**Description of the task**
Reproduce, exactly and in full, only the lines below from the one containing "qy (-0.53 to" through the one containing "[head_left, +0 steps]".

[Opening Extracted entries section]

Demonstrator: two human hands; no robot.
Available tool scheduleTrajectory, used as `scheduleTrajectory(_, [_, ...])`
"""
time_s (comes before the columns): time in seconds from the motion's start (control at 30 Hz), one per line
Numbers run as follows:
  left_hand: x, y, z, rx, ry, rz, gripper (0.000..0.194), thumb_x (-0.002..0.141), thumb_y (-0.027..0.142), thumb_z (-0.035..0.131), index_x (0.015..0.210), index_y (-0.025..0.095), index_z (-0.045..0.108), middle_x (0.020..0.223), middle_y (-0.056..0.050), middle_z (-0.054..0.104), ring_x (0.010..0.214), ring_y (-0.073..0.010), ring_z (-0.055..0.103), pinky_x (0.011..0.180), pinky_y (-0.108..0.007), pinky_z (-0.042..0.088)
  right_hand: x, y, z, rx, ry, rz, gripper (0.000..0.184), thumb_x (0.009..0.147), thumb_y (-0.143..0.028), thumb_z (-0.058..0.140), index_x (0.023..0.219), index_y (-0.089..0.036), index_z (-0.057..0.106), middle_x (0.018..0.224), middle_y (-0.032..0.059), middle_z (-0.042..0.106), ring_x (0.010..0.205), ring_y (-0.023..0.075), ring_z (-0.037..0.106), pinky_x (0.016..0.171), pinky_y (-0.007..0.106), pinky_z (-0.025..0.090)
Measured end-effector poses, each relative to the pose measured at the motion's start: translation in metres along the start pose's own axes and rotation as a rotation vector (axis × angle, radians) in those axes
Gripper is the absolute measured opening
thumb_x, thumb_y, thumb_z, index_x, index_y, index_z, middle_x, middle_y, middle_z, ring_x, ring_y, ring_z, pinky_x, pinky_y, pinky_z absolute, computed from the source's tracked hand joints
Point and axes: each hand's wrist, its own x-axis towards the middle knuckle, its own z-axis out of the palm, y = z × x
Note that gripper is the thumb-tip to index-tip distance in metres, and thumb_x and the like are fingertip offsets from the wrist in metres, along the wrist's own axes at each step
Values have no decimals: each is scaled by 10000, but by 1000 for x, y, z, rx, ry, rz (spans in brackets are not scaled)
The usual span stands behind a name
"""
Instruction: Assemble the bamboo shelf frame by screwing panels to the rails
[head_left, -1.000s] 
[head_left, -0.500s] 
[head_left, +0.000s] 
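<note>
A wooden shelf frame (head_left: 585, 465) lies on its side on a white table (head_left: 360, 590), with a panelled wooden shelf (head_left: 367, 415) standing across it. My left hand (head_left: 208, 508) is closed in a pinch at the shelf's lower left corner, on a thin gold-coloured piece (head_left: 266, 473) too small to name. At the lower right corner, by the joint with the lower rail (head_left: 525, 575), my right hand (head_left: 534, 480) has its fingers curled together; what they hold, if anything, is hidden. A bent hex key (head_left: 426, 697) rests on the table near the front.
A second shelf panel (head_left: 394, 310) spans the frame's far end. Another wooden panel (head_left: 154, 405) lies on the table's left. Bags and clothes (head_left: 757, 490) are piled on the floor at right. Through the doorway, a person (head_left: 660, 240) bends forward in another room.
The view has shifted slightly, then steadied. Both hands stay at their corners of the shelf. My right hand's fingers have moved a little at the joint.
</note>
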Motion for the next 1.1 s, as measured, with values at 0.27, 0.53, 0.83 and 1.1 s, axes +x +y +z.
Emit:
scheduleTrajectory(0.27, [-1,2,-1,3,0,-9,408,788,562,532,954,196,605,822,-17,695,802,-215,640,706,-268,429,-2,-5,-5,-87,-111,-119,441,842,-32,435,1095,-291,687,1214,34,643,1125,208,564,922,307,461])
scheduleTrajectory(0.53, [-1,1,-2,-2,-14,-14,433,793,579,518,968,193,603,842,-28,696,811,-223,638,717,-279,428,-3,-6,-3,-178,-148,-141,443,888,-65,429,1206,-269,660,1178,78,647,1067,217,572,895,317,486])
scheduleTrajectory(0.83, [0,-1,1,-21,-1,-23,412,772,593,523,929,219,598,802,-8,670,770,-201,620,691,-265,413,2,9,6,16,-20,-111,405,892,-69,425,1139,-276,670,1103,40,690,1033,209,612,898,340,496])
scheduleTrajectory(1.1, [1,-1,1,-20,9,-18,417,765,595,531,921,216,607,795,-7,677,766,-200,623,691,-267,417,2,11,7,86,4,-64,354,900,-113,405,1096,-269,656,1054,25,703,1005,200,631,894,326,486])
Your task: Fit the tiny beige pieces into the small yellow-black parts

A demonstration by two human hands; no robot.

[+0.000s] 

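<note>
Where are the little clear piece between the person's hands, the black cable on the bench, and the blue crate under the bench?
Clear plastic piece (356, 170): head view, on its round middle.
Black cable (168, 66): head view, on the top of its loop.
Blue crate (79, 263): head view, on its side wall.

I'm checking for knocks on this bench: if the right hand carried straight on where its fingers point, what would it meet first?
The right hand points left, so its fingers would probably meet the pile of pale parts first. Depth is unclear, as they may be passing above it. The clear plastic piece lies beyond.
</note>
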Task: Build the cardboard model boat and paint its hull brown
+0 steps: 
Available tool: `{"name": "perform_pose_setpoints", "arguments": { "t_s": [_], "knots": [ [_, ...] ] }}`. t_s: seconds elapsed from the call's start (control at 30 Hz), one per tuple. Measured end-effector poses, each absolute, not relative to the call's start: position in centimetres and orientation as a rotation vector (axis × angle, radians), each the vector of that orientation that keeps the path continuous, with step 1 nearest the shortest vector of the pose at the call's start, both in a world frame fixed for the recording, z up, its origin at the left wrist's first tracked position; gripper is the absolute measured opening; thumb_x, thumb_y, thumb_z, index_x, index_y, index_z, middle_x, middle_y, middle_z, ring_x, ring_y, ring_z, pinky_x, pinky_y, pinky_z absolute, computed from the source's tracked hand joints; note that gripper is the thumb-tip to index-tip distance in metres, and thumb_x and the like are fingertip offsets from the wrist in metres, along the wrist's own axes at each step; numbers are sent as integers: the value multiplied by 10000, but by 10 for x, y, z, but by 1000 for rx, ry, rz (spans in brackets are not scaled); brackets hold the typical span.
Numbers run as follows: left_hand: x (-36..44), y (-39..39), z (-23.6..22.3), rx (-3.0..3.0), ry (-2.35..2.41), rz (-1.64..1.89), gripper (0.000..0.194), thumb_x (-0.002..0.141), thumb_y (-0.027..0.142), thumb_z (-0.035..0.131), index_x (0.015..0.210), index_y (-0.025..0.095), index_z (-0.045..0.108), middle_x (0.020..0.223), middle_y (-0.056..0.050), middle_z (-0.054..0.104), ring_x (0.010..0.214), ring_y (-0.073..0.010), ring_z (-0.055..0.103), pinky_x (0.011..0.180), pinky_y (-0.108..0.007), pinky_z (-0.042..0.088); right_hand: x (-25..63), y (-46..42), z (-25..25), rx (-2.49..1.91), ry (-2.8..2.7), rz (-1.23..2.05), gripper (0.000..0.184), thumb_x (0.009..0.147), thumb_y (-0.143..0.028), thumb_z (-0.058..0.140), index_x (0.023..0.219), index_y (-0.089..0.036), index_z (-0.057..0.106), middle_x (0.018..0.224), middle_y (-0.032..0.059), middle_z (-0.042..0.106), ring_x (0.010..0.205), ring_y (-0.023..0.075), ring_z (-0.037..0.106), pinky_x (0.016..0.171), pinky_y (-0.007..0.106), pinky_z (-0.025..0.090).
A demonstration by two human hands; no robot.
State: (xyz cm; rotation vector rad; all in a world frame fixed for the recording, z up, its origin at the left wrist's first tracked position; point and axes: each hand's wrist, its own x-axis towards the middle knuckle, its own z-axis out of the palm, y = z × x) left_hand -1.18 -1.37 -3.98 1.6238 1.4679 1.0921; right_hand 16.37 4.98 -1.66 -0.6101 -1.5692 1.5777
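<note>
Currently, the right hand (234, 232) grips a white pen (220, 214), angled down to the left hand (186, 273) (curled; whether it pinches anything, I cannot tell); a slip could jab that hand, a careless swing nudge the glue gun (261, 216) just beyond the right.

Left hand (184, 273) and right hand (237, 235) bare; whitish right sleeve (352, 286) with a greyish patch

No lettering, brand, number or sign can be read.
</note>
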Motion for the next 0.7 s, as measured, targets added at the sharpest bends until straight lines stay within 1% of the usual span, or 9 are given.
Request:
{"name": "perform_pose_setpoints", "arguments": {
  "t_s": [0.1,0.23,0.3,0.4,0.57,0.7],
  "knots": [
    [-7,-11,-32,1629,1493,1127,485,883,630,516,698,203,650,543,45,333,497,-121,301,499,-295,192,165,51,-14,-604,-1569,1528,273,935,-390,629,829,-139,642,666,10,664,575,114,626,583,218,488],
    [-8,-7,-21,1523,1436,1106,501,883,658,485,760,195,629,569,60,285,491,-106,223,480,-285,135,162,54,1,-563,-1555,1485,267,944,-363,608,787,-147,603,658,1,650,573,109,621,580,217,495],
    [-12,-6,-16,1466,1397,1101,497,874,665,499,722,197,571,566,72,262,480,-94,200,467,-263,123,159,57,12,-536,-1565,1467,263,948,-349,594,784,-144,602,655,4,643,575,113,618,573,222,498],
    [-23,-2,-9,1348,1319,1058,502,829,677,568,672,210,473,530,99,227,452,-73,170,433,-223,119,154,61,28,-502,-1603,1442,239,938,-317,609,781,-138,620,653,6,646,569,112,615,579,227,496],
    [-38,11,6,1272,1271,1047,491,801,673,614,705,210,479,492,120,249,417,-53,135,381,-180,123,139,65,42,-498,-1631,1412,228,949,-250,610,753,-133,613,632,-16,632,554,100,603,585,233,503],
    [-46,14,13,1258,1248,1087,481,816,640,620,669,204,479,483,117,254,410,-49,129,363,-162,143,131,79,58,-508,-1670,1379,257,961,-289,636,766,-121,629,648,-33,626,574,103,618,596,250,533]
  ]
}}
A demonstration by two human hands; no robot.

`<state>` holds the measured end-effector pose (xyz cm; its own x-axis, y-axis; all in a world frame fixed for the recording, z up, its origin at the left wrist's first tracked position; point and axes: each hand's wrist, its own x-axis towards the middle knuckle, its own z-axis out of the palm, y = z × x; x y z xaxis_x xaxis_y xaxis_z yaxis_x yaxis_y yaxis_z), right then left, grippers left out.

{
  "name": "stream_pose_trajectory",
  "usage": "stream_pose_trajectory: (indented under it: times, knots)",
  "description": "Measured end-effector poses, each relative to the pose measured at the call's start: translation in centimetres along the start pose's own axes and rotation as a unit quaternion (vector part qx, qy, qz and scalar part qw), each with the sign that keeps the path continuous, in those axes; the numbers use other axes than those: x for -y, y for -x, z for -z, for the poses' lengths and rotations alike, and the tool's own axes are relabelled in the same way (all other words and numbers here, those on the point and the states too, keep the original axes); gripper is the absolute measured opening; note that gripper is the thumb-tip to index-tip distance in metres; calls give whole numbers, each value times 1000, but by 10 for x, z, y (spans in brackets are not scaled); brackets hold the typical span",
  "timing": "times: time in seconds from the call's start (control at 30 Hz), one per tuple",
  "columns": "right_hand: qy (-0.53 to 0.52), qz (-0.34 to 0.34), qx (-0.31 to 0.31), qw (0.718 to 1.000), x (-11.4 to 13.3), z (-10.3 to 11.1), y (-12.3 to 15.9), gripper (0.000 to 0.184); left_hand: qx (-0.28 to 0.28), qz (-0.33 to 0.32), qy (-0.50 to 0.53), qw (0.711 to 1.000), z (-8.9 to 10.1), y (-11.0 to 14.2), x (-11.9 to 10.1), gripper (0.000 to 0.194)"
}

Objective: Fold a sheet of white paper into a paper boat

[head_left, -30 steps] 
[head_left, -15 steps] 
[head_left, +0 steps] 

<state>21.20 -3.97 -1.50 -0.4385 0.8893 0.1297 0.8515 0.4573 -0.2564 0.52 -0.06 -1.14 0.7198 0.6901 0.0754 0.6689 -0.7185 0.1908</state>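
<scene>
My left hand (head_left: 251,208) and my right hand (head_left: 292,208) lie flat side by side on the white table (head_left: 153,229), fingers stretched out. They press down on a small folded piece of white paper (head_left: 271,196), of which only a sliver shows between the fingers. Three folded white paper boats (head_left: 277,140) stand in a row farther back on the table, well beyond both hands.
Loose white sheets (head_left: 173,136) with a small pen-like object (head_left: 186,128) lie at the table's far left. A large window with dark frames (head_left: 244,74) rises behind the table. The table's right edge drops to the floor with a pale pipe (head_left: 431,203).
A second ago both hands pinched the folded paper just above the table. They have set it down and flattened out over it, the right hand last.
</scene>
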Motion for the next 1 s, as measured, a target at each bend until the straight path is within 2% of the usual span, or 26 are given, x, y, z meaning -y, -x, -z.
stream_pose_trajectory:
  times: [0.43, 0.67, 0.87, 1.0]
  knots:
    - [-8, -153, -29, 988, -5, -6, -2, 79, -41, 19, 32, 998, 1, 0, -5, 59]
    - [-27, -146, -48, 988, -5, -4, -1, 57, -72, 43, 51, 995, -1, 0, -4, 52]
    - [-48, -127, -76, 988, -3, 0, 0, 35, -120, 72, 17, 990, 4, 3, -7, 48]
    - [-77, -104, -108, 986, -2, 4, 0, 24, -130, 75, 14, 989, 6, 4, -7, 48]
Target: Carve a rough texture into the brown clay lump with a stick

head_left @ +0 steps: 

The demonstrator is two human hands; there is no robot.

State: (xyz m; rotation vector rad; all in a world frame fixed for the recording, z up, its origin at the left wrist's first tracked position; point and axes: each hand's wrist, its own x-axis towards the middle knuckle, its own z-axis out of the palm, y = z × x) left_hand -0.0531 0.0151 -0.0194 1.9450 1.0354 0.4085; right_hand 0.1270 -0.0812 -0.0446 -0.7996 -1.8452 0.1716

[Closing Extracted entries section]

**Exercise output**
  "columns": "right_hand: qy (-0.53 to 0.52), qz (-0.34 to 0.34), qx (-0.31 to 0.31), qw (0.718 to 1.000), x (-11.4 to 13.3), z (-10.3 to 11.1), y (-12.3 to 15.9), gripper (0.000 to 0.184); left_hand: qx (-0.28 to 0.28), qz (-0.33 to 0.32), qy (-0.50 to 0.53), qw (0.711 to 1.000), z (-8.9 to 10.1), y (-11.0 to 14.2), x (-11.9 to 10.1), gripper (0.000 to 0.194)"
}

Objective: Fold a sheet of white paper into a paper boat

[head_left, -30 steps] 
[head_left, -15 steps] 
[head_left, +0 steps] 

That concludes the answer.